Our recent experience includes acting for:

  • Magotteaux S.A. in its €500M sale to Sigdo Koppers S.A., one of the largest conglomerates of Chile.

  • The underwriters in the C$40M initial public unit offering of Rio Novo Gold Inc. 

  • Pluspetrol Resources Corporation in connection with its unsolicited all cash take-over bid for Petro Andina Resources Inc. which resulted in Pluspetrol successfully acquiring Petro Andina by way of a plan of arrangement valued at approximately C$525M.

  • The underwriters in the C$100M offering of common shares by Rusoro Mining Ltd.

  • Silver Eagle Mines Inc. in its acquisition by Excellon Resources Inc.

  • Suroco Energy Inc. in its acquisition of oil and gas interests in properties located in Colombia.

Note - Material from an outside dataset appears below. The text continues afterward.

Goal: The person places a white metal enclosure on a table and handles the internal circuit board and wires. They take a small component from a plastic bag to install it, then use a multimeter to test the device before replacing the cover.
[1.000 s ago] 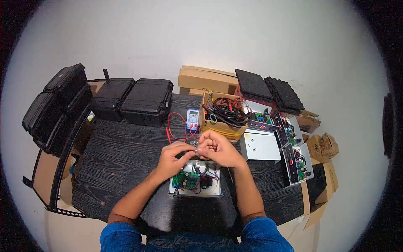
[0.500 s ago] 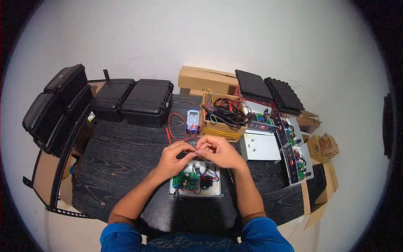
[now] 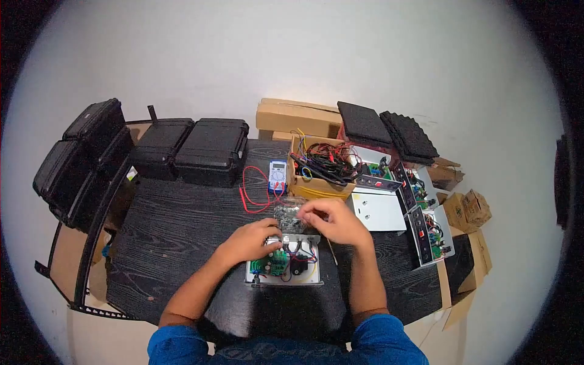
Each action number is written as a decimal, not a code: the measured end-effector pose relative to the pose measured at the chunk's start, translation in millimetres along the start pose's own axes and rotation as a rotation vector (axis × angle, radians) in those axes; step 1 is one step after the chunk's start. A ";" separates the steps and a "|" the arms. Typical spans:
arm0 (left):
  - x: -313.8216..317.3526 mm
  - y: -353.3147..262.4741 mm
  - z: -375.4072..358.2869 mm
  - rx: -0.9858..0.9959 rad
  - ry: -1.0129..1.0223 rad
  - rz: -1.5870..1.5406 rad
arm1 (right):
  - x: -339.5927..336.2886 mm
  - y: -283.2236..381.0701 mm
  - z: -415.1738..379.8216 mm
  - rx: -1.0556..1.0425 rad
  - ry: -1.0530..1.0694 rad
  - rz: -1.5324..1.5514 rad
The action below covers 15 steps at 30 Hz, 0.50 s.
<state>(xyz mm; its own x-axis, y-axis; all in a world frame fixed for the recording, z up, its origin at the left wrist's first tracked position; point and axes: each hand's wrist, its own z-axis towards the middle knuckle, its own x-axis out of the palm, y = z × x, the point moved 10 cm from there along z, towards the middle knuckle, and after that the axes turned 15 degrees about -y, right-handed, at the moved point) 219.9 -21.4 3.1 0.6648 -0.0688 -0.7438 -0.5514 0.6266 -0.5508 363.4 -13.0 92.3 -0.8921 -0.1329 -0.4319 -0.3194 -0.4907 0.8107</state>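
Note:
An open white metal case with a green circuit board, a black component and wires inside lies before me. My left hand is at its far left corner, fingers behind the rear panel and thumb in front, closed on the case edge. My right hand hovers over a clear plastic box of small parts behind the case. Its thumb and fingers are pinched together; what they hold, if anything, is too small to make out.
A blue multimeter with red leads lies behind the clear box. Beside it stands a cardboard box of cables. Several similar cases are at the right. Black hard cases stand at the left. A thin rod lies near my right wrist.
My hands have parted from a shared pinch above the case. The right moved over the clear box, uncovering more of it; the left lowered to the case's rear corner.

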 end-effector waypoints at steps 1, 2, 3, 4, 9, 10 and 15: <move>-1.4 -0.2 0.0 0.012 0.003 0.010 | -2.1 8.5 -5.7 -0.080 0.006 -0.060; -1.6 0.3 -1.2 0.024 0.006 0.019 | -2.0 17.8 -13.4 -0.158 0.012 -0.120; -1.7 1.1 -1.7 0.036 0.007 0.028 | 3.2 23.7 -24.1 -0.126 0.054 -0.046; -1.2 2.7 -2.2 0.044 0.011 0.035 | 13.0 21.2 -36.2 -0.073 0.158 -0.008; 2.3 8.0 -5.0 0.028 0.053 0.053 | 47.0 -13.6 -115.6 0.106 0.437 0.253; 2.6 7.2 -5.6 0.028 0.062 0.046 | 48.5 -19.6 -128.7 0.215 0.427 0.219; 7.4 2.9 -9.8 0.116 0.087 0.039 | 41.9 -44.1 -173.2 0.327 0.266 0.202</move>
<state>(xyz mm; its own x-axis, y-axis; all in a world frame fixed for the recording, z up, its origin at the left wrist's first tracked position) 218.2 -27.8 -7.8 0.5951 -0.1061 -0.7966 -0.5112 0.7149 -0.4770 395.5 -146.0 -29.9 -0.8474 -0.4349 -0.3047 -0.2703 -0.1407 0.9524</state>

  • Trafigura Beheer B.V. in its C$115M sale of Compania Minera Condestable (base metals) located in Peru.

  • Metallica Resources Inc. in a three-way merger with New Gold Inc. and Peak Gold Inc., creating a new globally diversified intermediate company with a market capitalization of approximately C$1.6B.

  • Aurelian Resources Inc. in connection with the acquisition by Kinross Gold Corp., with approximately C$1.2B total offer value.

  • Gran Tierra Energy Inc., a Calgary-based international oil and gas company listed on the TSX and NYSE, with interests and operations in Argentina, Colombia and Peru, in its listing on the TSX.

  • Minefinders Corporation Limited ("Minefinders") with its C$40M bought deal offering of units.

  • Suroco Energy Inc. in its acquisition of NCT Corporacion Petrolera Latinoamericana S.L., a Spanish company with oil and gas operations in Colombia, Venezuela and Mexico.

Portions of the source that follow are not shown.